La campagna elettorale della destra xenofoba olandese

27/03/2014 di Redazione
La campagna elettorale della destra xenofoba olandese

Nell'articolo pubblicato da Elisa Criado sull'Independent il 20 marzo intitolato "'Fewer, fewer, fewer!': Far-right Dutch politician Geert Wilders creates a storm with anti-Moroccan chant" si parla di come il leader del partito di estrema destra PVV ( Partij voor de Vrijheid - Partito per la libertà) Geert Wilders, insieme ad un gruppo dei suoi seguaci, ha causato scompiglio intonando alcuni slogan razzisti. Tutto ciò è avvenuto durante la campagna per le elezioni locali. In un comizio tenutosi all'Aja, Wilders chiedeva alla folla "se volessero più, o meno marocchini, sia nella loro città che nel Paese. I suoi sostenitori hanno risposto cantilenando: 'Meno, meno, meno!'. Wilders ha concluso: 'Ci occuperemo noi di questo'. In seguito all'episodio Wilders ha dichiarato: "Non potrei dire queste cose, perché mi accuseranno [...] ma la libertà di parola è molto preziosa. E non abbiamo detto nulla che non sia permesso".

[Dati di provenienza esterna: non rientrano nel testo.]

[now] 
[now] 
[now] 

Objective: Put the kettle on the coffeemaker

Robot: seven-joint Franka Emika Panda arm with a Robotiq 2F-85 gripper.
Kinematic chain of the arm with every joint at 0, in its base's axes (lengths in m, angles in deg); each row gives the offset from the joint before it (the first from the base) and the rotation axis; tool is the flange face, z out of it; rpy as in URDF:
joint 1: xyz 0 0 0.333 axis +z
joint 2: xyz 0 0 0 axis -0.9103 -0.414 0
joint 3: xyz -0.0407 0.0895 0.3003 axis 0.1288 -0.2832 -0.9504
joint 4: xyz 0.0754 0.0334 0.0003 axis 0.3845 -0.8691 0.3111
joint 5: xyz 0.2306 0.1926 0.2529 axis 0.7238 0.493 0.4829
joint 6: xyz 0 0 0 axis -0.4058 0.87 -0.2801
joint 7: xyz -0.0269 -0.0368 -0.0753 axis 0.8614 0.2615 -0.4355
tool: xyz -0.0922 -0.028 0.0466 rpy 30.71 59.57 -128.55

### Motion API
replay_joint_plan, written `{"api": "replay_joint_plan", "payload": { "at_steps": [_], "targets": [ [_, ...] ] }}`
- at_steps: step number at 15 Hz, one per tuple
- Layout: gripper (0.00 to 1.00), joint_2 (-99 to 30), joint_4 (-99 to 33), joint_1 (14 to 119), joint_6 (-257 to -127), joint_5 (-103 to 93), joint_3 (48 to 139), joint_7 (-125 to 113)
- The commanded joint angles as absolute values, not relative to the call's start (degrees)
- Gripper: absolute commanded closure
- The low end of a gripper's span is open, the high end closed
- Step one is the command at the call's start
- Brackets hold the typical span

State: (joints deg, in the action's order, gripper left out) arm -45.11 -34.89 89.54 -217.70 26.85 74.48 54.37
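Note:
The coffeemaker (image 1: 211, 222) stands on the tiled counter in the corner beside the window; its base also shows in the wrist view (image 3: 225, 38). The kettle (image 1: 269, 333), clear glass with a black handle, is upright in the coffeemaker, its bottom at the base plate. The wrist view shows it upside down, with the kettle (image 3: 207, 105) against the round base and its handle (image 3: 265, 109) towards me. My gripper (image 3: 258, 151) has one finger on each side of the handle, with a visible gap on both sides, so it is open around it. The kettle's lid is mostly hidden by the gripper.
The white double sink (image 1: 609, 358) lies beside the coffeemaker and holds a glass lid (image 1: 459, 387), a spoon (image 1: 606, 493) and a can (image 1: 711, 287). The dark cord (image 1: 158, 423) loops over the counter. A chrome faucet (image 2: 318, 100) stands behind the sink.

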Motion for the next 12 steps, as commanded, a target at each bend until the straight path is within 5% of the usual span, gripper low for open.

Le associazioni per la difesa dei diritti degli olandesi di origine marocchina hanno fatto un appello all'opinione pubblica per denunciare l'atteggiamento discriminatorio del politico, che non è nuovo ad episodi xenofobi: nel 2011 è stato accusato di razzismo in seguito a dichiarazioni anti-musulmane, ma è stato in seguito assolto. Il primo ministro Rutte, che ha ottenuto la maggioranza nel 2010 proprio grazie alla coalizione con il PVV, ha dichiarato di non aver più intenzione di continuare la collaborazione con Wilders, a meno che non ritiri i recenti commenti razzisti, scrive Dutch News il 21 marzo. "Il PVV è il quarto partito all'interno del parlamento olandese, ma è in testa nei sondaggi di opinione. Il suo consenso è cresciuto di pari passo con il sentimento xenofobo, che negli ultimi dieci anni ha avuto un'impennata all'interno di un paese precedentemente conosciuto per la sua tolleranza" - scrive il Washington Post il 19 marzo.